▶ _Your goal_: Give back the data below exactly, with every line kept the same.

START Material to process

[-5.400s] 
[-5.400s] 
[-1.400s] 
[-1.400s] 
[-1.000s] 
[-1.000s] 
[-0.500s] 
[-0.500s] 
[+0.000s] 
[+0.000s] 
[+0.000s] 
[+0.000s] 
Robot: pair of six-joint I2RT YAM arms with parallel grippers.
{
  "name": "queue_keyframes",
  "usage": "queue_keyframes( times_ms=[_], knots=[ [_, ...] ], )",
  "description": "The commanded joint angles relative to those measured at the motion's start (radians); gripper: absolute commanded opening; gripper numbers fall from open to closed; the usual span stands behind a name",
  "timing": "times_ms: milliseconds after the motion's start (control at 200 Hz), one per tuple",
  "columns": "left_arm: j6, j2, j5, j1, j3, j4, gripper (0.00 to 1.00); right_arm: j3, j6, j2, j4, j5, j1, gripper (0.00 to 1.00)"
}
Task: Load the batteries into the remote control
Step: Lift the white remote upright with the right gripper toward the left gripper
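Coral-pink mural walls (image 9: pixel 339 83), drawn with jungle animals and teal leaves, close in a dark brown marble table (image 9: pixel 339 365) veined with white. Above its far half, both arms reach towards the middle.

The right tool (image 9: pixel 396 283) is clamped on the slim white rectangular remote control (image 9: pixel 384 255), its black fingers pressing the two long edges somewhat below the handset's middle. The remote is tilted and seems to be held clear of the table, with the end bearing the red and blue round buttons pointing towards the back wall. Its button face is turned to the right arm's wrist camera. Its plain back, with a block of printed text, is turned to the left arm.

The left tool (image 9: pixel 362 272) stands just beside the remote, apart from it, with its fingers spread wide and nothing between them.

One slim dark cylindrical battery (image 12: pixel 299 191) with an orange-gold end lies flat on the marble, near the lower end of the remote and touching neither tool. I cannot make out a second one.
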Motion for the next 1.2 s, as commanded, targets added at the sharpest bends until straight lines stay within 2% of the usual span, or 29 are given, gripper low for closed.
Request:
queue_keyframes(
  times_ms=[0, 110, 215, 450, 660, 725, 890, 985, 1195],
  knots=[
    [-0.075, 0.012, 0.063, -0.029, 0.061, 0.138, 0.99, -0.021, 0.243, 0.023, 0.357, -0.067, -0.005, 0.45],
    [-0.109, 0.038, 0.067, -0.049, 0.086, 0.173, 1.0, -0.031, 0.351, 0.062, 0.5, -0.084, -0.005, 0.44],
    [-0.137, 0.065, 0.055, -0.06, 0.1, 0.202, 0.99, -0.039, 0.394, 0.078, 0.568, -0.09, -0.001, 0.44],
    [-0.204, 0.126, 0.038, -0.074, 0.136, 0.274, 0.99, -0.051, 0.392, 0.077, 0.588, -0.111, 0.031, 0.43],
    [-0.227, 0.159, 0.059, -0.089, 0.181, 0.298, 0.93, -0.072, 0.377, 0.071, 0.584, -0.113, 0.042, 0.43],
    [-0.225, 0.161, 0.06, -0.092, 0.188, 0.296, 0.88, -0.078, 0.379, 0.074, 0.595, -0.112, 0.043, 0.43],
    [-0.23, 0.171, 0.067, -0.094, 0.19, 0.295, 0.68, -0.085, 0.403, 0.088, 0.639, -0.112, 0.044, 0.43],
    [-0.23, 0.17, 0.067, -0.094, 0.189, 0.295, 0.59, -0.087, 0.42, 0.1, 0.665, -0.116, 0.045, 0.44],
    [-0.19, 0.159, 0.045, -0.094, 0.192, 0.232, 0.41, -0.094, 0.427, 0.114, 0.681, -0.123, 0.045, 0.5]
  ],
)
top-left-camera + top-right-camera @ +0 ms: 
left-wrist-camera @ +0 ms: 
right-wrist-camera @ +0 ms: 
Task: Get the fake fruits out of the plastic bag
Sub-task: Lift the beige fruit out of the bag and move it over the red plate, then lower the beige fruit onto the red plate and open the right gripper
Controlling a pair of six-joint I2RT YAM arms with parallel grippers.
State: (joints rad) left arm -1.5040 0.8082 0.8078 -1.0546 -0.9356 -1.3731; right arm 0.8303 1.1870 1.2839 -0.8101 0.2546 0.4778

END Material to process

▶ _Answer to this exercise_:
[-5.400s] 
[-5.400s] 
[-1.400s] 
[-1.400s] 
[-1.000s] 
[-1.000s] 
[-0.500s] 
[-0.500s] 
[+0.000s] 
[+0.000s] 
[+0.000s] 
[+0.000s] 
Robot: pair of six-joint I2RT YAM arms with parallel grippers.
{
  "name": "queue_keyframes",
  "usage": "queue_keyframes( times_ms=[_], knots=[ [_, ...] ], )",
  "description": "The commanded joint angles relative to those measured at the motion's start (radians); gripper: absolute commanded opening; gripper numbers fall from open to closed; the usual span stands behind a name",
  "timing": "times_ms: milliseconds after the motion's start (control at 200 Hz), one per tuple",
  "columns": "left_arm: j6, j2, j5, j1, j3, j4, gripper (0.00 to 1.00); right_arm: j3, j6, j2, j4, j5, j1, gripper (0.00 to 1.00)"
}
Task: Load the batteries into the remote control
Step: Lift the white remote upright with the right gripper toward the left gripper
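Coral-pink mural walls (image 9: pixel 339 83), drawn with jungle animals and teal leaves, close in a dark brown marble table (image 9: pixel 339 365) veined with white. Above its far half, both arms reach towards the middle.

The right tool (image 9: pixel 396 283) is clamped on the slim white rectangular remote control (image 9: pixel 384 255), its black fingers pressing the two long edges somewhat below the handset's middle. The remote is tilted and seems to be held clear of the table, with the end bearing the red and blue round buttons pointing towards the back wall. Its button face is turned to the right arm's wrist camera. Its plain back, with a block of printed text, is turned to the left arm.

The left tool (image 9: pixel 362 272) stands just beside the remote, apart from it, with its fingers spread wide and nothing between them.

One slim dark cylindrical battery (image 12: pixel 299 191) with an orange-gold end lies flat on the marble, near the lower end of the remote and touching neither tool. I cannot make out a second one.
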Motion for the next 1.2 s, as commanded, targets added at the sharpest bends until straight lines stay within 2% of the usual span, or 29 are given, gripper low for closed.
Request:
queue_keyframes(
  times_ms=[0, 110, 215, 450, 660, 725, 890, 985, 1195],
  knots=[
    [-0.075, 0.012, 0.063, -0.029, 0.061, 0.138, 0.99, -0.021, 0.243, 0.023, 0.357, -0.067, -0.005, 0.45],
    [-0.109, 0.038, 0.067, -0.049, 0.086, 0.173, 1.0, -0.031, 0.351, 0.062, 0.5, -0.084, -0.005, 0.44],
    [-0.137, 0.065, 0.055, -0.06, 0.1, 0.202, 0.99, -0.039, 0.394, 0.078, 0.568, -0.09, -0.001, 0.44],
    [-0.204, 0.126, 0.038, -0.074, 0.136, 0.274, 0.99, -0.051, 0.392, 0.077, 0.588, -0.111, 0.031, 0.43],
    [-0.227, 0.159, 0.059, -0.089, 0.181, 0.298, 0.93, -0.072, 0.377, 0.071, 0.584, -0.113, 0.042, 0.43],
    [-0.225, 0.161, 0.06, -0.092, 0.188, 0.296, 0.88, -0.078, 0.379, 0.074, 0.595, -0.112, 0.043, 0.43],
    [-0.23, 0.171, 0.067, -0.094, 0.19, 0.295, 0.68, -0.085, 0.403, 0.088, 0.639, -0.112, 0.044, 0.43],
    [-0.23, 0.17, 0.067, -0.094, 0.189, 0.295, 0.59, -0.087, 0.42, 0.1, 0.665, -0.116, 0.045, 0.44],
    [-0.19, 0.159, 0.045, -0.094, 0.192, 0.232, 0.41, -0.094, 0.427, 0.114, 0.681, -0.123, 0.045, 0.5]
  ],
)
top-left-camera + top-right-camera @ +0 ms: 
left-wrist-camera @ +0 ms: 
right-wrist-camera @ +0 ms: 
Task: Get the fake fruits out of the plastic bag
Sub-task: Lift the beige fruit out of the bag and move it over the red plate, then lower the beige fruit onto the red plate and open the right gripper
Controlling a pair of six-joint I2RT YAM arms with parallel grippers.
State: (joints rad) left arm -1.5040 0.8082 0.8078 -1.0546 -0.9356 -1.3731; right arm 0.8303 1.1870 1.2839 -0.8101 0.2546 0.4778

The complete output has now been given.